PKK-Mitglied in Baden-Württemberg zu drei Jahren Haft verurteilt

Das Stuttgarter Oberlandesgericht hat ein Mitglied der Arbeiterpartei Kurdistans (PKK) zu drei Jahren Haft verurteilt. Der 63-Jährige leitete zwischen Juli 206 und Juni 2018 das PKK-Gebiet Freiburg, wie aus der am Mittwoch veröffentlichen Urteilsbegründung hervorging. Demnach organisierte er vor allem Spendensammlungen, initiierte Veranstaltungen und beteiligte sich an der Organisation von PKK-Großveranstaltungen. Außerdem wurde ein Bargeldbetrag von 2010 Euro eingezogen, bei dem es sich nach Auffassung des Senats um Finanzmittel der PKK handelt.

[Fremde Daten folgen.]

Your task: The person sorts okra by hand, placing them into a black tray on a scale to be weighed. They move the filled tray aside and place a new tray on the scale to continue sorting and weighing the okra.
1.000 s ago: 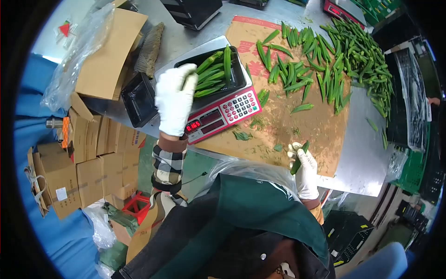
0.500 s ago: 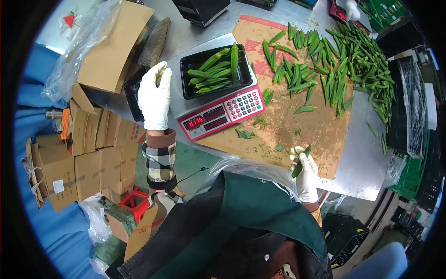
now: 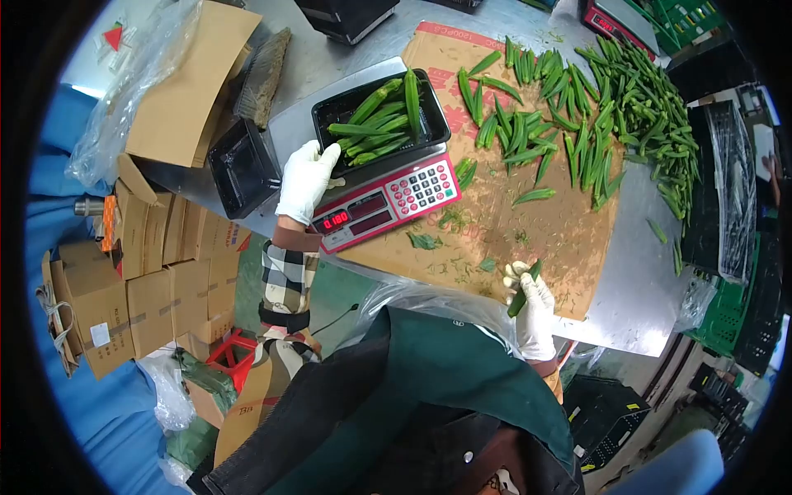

Bei der Strafzumessung "wegen Mitgliedschaft in einer terroristischen Vereinigung im Ausland" sei berücksichtigt worden, dass es sich bei der PKK um eine "besonders gefährliche terroristische Vereinigung" handle und der türkische Staatsbürger mit kurdischer Volkszugehörigkeit seine Tätigkeit zwei Jahre lang ausgeübt hatte. Die PKK wird von der Türkei, der EU und den USA als terroristische Organisation eingestuft.

Strafmildernd seien die lange Untersuchungshaft gewesen sowie die Tatsache, dass er nicht vorbestraft sei und vor seiner Ausreise aus der Türkei persönlich Übergriffen des türkischen Staats ausgesetzt gewesen sei. Der Angeklagte war 2009 erstmals nach Deutschland eingereist. Er wurde im Juni 2018 festgenommen und saß seitdem in Untersuchungshaft. Das Urteil ist nicht rechtskräftig.